* TASK REQUIREMENTS: Write out each record again exactly as it stands.
[EXERCISE INPUT — start]
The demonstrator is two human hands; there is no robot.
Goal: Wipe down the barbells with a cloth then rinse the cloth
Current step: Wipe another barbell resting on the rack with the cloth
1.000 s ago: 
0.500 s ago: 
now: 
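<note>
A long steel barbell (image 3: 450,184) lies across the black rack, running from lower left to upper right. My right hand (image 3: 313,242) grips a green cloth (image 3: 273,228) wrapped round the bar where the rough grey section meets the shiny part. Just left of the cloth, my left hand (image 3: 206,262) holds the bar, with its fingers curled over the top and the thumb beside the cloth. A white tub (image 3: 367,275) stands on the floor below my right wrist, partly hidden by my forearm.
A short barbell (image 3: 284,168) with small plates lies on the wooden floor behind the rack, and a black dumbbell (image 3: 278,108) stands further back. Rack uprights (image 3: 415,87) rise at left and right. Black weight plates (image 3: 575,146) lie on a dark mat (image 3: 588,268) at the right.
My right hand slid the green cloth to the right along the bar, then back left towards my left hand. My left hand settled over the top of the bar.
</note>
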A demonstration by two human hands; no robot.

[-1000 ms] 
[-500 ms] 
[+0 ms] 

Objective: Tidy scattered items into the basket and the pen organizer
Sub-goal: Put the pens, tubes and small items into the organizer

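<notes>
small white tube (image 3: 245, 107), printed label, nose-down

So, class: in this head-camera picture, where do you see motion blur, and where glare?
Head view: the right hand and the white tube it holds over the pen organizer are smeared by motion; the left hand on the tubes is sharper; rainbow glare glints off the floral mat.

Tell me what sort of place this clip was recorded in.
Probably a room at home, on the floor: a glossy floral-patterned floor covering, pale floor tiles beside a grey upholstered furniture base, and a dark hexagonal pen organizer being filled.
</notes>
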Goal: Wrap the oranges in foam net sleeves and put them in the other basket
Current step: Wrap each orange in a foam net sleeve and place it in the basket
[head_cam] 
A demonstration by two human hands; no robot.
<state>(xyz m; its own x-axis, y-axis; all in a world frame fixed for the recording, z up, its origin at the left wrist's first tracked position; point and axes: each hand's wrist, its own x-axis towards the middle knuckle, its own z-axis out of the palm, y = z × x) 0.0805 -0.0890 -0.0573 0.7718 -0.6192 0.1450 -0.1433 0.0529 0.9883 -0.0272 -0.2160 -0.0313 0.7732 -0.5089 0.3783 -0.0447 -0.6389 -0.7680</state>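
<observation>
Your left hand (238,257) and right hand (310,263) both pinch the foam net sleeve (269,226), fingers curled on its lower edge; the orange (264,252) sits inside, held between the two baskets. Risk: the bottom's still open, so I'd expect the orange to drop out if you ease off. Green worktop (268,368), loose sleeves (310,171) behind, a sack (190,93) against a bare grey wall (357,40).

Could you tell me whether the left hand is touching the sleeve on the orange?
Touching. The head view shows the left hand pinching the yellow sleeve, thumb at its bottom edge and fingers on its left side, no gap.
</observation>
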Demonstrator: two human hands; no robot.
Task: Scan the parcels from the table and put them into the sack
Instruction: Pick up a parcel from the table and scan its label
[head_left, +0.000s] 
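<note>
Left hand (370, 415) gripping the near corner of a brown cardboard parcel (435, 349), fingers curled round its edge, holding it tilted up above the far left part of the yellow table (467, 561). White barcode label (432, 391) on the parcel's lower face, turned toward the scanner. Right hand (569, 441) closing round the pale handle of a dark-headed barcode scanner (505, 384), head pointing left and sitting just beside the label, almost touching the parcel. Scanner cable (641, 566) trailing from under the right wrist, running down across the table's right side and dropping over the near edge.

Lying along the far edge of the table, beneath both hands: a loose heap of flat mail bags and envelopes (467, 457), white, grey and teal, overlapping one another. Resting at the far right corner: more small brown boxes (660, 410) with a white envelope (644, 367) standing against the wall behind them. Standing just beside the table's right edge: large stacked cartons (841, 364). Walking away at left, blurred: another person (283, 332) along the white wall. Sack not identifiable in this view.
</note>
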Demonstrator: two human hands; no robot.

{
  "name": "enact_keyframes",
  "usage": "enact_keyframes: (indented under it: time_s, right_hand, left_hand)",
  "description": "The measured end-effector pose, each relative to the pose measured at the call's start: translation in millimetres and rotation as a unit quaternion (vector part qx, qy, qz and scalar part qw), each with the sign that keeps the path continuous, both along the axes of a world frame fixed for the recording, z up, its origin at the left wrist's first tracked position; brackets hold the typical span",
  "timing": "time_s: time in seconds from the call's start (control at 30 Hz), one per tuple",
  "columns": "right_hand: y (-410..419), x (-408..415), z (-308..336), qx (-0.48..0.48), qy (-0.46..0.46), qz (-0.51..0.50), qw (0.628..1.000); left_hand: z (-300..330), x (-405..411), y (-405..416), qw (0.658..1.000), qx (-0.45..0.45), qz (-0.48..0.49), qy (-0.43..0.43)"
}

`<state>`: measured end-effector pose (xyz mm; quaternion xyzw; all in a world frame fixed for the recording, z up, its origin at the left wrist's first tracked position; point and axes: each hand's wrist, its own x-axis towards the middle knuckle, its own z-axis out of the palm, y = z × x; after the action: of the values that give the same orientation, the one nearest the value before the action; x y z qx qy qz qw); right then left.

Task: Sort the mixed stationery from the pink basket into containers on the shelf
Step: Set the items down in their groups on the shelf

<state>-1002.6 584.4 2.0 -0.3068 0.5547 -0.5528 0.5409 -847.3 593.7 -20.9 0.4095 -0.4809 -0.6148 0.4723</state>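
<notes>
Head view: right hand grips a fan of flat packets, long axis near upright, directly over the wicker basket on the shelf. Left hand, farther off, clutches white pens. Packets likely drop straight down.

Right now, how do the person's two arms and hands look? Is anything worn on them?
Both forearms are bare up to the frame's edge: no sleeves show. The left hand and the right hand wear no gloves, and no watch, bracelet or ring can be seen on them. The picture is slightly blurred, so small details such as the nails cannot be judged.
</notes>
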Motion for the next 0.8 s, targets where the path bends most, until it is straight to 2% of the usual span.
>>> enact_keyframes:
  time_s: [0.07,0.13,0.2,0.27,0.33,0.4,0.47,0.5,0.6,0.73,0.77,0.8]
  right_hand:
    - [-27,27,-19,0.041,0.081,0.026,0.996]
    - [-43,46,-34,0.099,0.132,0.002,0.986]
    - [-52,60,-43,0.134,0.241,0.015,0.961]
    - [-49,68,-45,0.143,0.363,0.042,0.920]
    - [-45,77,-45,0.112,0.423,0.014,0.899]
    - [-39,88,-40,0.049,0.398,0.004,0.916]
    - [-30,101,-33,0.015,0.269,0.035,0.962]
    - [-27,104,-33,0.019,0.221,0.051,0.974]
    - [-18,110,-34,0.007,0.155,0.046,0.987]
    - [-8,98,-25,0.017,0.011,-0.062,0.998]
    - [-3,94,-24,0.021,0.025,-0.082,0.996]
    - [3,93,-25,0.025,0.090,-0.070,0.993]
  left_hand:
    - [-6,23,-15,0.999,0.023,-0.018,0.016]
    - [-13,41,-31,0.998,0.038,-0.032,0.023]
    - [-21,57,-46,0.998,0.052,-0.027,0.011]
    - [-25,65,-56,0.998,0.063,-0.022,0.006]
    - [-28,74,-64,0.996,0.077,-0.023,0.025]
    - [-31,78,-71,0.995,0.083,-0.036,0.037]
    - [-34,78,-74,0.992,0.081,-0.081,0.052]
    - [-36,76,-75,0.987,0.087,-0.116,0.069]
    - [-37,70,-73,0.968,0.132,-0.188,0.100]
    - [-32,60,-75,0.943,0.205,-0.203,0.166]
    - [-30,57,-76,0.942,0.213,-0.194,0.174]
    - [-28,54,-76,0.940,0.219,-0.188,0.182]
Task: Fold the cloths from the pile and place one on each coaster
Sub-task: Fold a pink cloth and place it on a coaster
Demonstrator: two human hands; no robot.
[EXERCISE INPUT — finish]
* REPLY TO THE EXERCISE:
The demonstrator is two human hands; there is no robot.
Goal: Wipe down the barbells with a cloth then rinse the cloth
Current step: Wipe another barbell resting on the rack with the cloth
1.000 s ago: 
0.500 s ago: 
now: 
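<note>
A long steel barbell (image 3: 450,184) lies across the black rack, running from lower left to upper right. My right hand (image 3: 313,242) grips a green cloth (image 3: 273,228) wrapped round the bar where the rough grey section meets the shiny part. Just left of the cloth, my left hand (image 3: 206,262) holds the bar, with its fingers curled over the top and the thumb beside the cloth. A white tub (image 3: 367,275) stands on the floor below my right wrist, partly hidden by my forearm.
A short barbell (image 3: 284,168) with small plates lies on the wooden floor behind the rack, and a black dumbbell (image 3: 278,108) stands further back. Rack uprights (image 3: 415,87) rise at left and right. Black weight plates (image 3: 575,146) lie on a dark mat (image 3: 588,268) at the right.
My right hand slid the green cloth to the right along the bar, then back left towards my left hand. My left hand settled over the top of the bar.
</note>
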A demonstration by two human hands; no robot.

[-1000 ms] 
[-500 ms] 
[+0 ms] 

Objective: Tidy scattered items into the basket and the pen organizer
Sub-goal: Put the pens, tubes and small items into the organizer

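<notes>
small white tube (image 3: 245, 107), printed label, nose-down

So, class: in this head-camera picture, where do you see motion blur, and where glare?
Head view: the right hand and the white tube it holds over the pen organizer are smeared by motion; the left hand on the tubes is sharper; rainbow glare glints off the floral mat.

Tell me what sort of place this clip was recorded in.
Probably a room at home, on the floor: a glossy floral-patterned floor covering, pale floor tiles beside a grey upholstered furniture base, and a dark hexagonal pen organizer being filled.
</notes>
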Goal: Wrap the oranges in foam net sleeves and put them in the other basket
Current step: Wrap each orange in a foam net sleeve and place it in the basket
[head_cam] 
A demonstration by two human hands; no robot.
<state>(xyz m; its own x-axis, y-axis; all in a world frame fixed for the recording, z up, its origin at the left wrist's first tracked position; point and axes: each hand's wrist, its own x-axis towards the middle knuckle, its own z-axis out of the palm, y = z × x) 0.0805 -0.0890 -0.0573 0.7718 -0.6192 0.1450 -0.1433 0.0529 0.9883 -0.0272 -0.2160 -0.0313 0.7732 -0.5089 0.3783 -0.0447 -0.6389 -0.7680</state>
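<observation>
Your left hand (238,257) and right hand (310,263) both pinch the foam net sleeve (269,226), fingers curled on its lower edge; the orange (264,252) sits inside, held between the two baskets. Risk: the bottom's still open, so I'd expect the orange to drop out if you ease off. Green worktop (268,368), loose sleeves (310,171) behind, a sack (190,93) against a bare grey wall (357,40).

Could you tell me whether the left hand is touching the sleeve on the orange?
Touching. The head view shows the left hand pinching the yellow sleeve, thumb at its bottom edge and fingers on its left side, no gap.
</observation>
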Demonstrator: two human hands; no robot.
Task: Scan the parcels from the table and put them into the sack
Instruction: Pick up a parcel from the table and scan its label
[head_left, +0.000s] 
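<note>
Left hand (370, 415) gripping the near corner of a brown cardboard parcel (435, 349), fingers curled round its edge, holding it tilted up above the far left part of the yellow table (467, 561). White barcode label (432, 391) on the parcel's lower face, turned toward the scanner. Right hand (569, 441) closing round the pale handle of a dark-headed barcode scanner (505, 384), head pointing left and sitting just beside the label, almost touching the parcel. Scanner cable (641, 566) trailing from under the right wrist, running down across the table's right side and dropping over the near edge.

Lying along the far edge of the table, beneath both hands: a loose heap of flat mail bags and envelopes (467, 457), white, grey and teal, overlapping one another. Resting at the far right corner: more small brown boxes (660, 410) with a white envelope (644, 367) standing against the wall behind them. Standing just beside the table's right edge: large stacked cartons (841, 364). Walking away at left, blurred: another person (283, 332) along the white wall. Sack not identifiable in this view.
</note>
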Demonstrator: two human hands; no robot.

{
  "name": "enact_keyframes",
  "usage": "enact_keyframes: (indented under it: time_s, right_hand, left_hand)",
  "description": "The measured end-effector pose, each relative to the pose measured at the call's start: translation in millimetres and rotation as a unit quaternion (vector part qx, qy, qz and scalar part qw), each with the sign that keeps the path continuous, both along the axes of a world frame fixed for the recording, z up, its origin at the left wrist's first tracked position; brackets hold the typical span",
  "timing": "time_s: time in seconds from the call's start (control at 30 Hz), one per tuple",
  "columns": "right_hand: y (-410..419), x (-408..415), z (-308..336), qx (-0.48..0.48), qy (-0.46..0.46), qz (-0.51..0.50), qw (0.628..1.000); left_hand: z (-300..330), x (-405..411), y (-405..416), qw (0.658..1.000), qx (-0.45..0.45), qz (-0.48..0.49), qy (-0.43..0.43)"
}

`<state>`: measured end-effector pose (xyz mm; quaternion xyzw; all in a world frame fixed for the recording, z up, its origin at the left wrist's first tracked position; point and axes: each hand's wrist, its own x-axis towards the middle knuckle, its own z-axis out of the palm, y = z × x; after the action: of the values that give the same orientation, the one nearest the value before the action; x y z qx qy qz qw); right then left.

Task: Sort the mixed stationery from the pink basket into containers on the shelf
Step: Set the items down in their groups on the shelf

<state>-1002.6 584.4 2.0 -0.3068 0.5547 -0.5528 0.5409 -847.3 593.7 -20.9 0.4095 -0.4809 -0.6148 0.4723</state>
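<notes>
Head view: right hand grips a fan of flat packets, long axis near upright, directly over the wicker basket on the shelf. Left hand, farther off, clutches white pens. Packets likely drop straight down.

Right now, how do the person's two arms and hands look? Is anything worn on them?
Both forearms are bare up to the frame's edge: no sleeves show. The left hand and the right hand wear no gloves, and no watch, bracelet or ring can be seen on them. The picture is slightly blurred, so small details such as the nails cannot be judged.
</notes>
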Motion for the next 0.8 s, targets where the path bends most, until it is straight to 2% of the usual span.
>>> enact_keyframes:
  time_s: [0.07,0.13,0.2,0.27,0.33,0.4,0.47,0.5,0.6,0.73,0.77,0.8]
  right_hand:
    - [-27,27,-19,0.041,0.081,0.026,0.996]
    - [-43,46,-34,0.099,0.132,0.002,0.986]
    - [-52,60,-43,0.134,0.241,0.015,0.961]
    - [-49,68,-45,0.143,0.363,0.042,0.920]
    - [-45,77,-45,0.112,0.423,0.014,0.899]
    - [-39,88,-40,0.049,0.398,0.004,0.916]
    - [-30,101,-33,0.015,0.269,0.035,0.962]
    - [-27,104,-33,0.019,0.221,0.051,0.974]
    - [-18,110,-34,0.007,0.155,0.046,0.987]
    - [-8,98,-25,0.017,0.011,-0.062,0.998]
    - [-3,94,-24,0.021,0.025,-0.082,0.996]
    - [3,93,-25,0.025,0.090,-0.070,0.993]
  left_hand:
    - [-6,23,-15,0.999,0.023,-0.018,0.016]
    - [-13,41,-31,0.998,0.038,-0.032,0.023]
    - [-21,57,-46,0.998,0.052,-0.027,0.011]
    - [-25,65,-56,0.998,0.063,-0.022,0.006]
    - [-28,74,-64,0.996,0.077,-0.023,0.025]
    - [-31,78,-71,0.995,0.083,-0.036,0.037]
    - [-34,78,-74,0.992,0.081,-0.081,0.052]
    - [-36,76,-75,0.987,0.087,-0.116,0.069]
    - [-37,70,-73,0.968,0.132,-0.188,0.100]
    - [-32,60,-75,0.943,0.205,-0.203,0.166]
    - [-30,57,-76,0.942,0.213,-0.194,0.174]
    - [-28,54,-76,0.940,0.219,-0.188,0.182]
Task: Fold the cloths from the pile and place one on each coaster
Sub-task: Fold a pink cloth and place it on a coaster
Demonstrator: two human hands; no robot.

This output is complete, so the exercise is closed.